_Required work_: When you transcribe the lines below, keep every word the same and leave the pictures behind.

○ ○ ○ ○ ○

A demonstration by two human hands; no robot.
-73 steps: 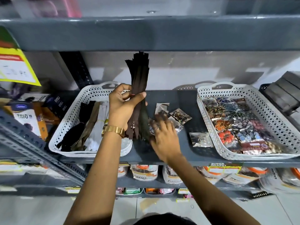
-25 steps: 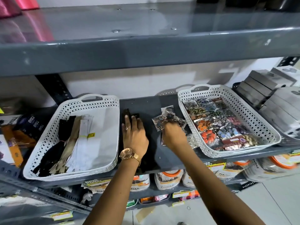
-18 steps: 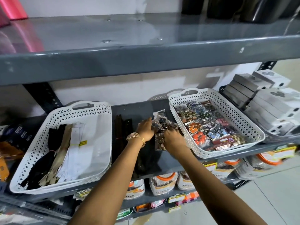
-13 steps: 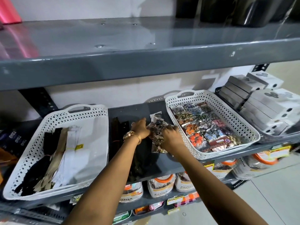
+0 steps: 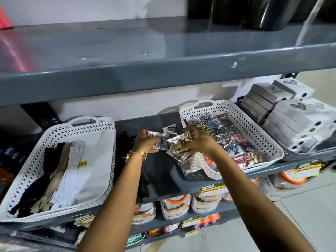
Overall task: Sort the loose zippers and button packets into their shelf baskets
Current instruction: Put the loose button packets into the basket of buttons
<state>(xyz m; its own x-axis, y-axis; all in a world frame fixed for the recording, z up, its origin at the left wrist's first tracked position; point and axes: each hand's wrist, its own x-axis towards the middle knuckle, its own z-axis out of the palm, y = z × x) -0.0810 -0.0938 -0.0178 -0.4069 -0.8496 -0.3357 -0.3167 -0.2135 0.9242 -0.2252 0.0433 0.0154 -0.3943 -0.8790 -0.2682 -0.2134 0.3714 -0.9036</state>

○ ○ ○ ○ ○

_The answer_:
A demonstration by two human hands; no robot.
-73 steps: 
-25 steps: 
-18 steps: 
-13 steps: 
+0 steps: 
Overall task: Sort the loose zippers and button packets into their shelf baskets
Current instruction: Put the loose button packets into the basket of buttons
<state>(xyz m; its own x-axis, y-axis; all in a world frame fixed for the recording, z up, its origin at the left wrist's first tracked position; point and axes: each hand's wrist, its own x-axis towards the middle knuckle, its own z-axis out of the palm, y = z × x) -0.0810 -0.0938 -0.0178 -0.4069 -0.8496 -0.3357 -0.3167 -0.2135 0.9242 -0.2252 0.0433 0.0154 -0.3943 -0.8790 -0.2682 -0.2134 0.3714 -0.9036</state>

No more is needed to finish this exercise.